Gewerbeimmobilienmietpreisindex: Gegensätzliche Mietentwicklung im Büro- und Einzelhandelsmarkt in 2018

IW-Kurzbericht

Institut der deutschen Wirtschaft (IW) Institut der deutschen Wirtschaft (IW)

Die Großstädte in Deutschland gewinnen weiter an Bevölkerung und Arbeitsplätzen. Dies lässt nicht nur die Mieten im Wohnungsmarkt, sondern auch im Gewerbeimmobilienmarkt anziehen. Allerdings zeigen die aktuellen Ergebnisse des Gewerbeimmobilienmietpreisindex GIMX von Scout24 und IW, dass der Mietmarkt für Einzelhandel und Büro sich im Jahr 2018 stärker ausdifferenzieren.

2018 war konjunkturell ein gutes Jahr.

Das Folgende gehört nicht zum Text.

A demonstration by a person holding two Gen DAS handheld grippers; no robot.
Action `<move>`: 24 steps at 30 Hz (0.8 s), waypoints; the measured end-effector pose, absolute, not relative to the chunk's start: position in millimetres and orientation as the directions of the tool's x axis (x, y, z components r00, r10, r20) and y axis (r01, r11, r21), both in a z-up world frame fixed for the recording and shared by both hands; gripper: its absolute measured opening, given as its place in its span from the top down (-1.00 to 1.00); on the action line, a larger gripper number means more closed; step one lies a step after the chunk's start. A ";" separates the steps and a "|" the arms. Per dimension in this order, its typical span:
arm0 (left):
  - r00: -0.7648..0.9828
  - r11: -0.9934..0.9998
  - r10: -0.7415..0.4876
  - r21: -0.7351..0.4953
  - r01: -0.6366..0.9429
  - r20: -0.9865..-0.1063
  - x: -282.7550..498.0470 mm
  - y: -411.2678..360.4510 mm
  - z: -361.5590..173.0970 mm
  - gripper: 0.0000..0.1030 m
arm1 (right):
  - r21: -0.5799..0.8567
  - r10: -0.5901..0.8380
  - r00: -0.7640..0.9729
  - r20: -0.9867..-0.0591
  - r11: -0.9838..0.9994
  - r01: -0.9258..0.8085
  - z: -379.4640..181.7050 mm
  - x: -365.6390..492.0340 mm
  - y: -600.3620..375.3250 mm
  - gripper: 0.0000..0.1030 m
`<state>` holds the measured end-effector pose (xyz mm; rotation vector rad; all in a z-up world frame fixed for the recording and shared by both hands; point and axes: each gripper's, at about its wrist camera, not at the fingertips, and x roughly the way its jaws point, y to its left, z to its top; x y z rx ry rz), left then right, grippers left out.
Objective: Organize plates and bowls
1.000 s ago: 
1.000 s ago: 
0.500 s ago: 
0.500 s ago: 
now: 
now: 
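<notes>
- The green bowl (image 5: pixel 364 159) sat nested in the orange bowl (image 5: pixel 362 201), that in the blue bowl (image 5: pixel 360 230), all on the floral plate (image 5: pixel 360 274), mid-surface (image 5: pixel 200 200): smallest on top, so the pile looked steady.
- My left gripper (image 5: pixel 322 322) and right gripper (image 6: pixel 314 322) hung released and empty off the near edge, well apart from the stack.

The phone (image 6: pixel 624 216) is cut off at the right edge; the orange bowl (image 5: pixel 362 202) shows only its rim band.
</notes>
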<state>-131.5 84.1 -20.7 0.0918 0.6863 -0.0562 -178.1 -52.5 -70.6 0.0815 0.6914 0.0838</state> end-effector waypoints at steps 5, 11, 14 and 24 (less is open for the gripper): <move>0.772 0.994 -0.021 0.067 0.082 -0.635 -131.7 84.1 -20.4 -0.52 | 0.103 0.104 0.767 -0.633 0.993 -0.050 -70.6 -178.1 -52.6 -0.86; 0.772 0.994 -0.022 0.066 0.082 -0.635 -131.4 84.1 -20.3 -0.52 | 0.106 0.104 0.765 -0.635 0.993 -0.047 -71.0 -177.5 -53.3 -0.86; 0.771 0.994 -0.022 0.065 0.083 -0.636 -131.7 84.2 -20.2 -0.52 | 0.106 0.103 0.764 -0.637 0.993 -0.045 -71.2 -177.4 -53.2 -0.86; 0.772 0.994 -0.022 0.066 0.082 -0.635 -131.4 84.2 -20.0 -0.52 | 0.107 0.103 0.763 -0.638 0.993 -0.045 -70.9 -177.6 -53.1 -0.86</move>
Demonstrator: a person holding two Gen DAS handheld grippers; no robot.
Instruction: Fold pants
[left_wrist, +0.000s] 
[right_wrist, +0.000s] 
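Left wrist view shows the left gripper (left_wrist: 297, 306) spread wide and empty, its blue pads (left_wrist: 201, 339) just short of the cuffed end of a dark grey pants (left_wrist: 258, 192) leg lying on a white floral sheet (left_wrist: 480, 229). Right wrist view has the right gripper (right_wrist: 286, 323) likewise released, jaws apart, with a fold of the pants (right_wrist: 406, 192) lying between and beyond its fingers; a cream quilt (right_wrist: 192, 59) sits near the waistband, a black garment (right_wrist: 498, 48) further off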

Nach vorläufigen Daten des Statistischen Bundesamtes betrug das Wirtschaftswachstum 1,5 Prozent und die Zahl der Erwerbstätigen ist noch einmal um gut eine halbe Million auf nun knapp 45 Millionen gestiegen. Wie bereits in den letzten Jahren konnten von dieser Entwicklung vor allem die Großstädte profitieren. Allein Berlin, Hamburg und München verzeichnen jährliche Bevölkerungszuwächse von mehr als ein Prozent. Hinzu kommt, dass immer mehr Arbeitsplätze von Hochqualifizierten in den Großstädten entstehen. Die Quote der Experten – also der sozialversicherungspflichtigen Beschäftigten mit einem akademischen Hintergrund – ist beispielsweise zwischen 2013 und 2017 in Hamburg von 19,8 Prozent auf 20,9 Prozent gestiegen, in Berlin im gleichen Zeitraum sogar von 18,9 Prozent auf 20,8 Prozent. Damit ist der Aufschwung nicht nur mit einem Beschäftigungsaufbau, sondern auch mit einem deutlichen Einkommenszuwachs verbunden. Weil gleichzeitig die Bautätigkeit zurückhängt, steigen die Wohnungsmieten kräftig an – ebenso wie die Mieten im Gewerbemarkt.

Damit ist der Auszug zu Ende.